# What you will do:
Look below and pull out each line with the word "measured".
+++++
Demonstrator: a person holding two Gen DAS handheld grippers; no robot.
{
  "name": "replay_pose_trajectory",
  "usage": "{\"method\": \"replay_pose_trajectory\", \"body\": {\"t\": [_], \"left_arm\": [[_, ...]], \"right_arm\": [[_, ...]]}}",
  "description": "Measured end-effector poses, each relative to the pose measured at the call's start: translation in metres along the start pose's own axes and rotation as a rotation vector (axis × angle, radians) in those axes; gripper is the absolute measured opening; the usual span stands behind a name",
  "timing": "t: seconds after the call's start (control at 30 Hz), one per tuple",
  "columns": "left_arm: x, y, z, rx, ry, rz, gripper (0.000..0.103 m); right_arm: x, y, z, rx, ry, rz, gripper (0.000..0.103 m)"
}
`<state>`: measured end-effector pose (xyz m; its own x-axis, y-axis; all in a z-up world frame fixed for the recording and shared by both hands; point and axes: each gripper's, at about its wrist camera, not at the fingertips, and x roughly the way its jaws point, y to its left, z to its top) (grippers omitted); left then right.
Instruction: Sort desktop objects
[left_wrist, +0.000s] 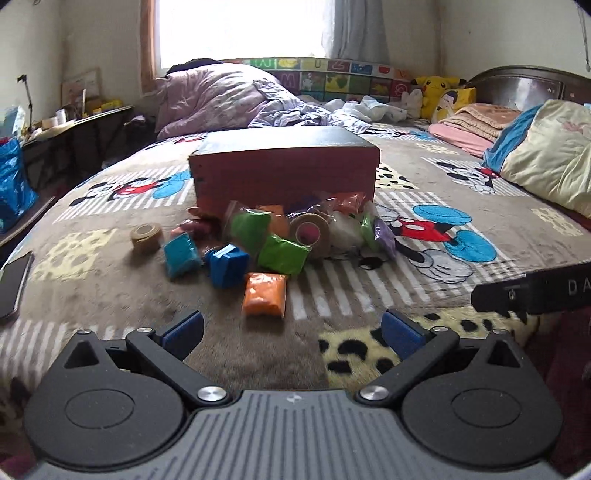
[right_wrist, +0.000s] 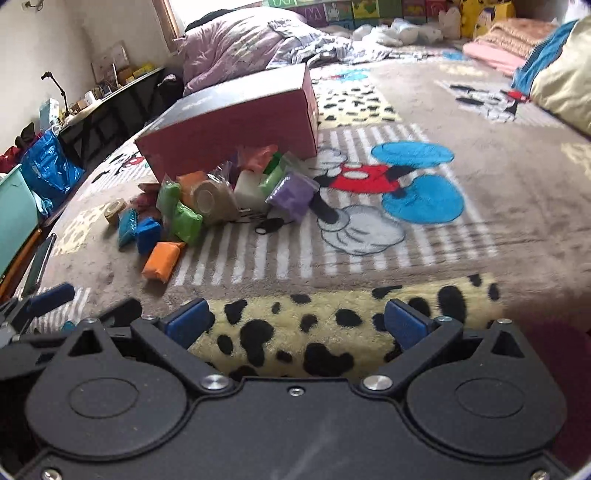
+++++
# Finished exercise:
  "description": "Measured end-effector poses, each relative to the pose measured at the call's start: translation in metres along the start pose's own axes and rotation as a rotation vector (axis × angle, radians) in those axes; gripper is the absolute measured opening; the usual span stands behind a name",
`<state>`: measured end-effector pose (xyz m; its own x-axis, y-axis; all in a z-up world frame fixed for the recording and shared by both hands; point and axes: each gripper's, at about its wrist camera, not at the fingertips, and x roughly the way its jaws point, y to its left, z to its top) (grippers omitted); left then right.

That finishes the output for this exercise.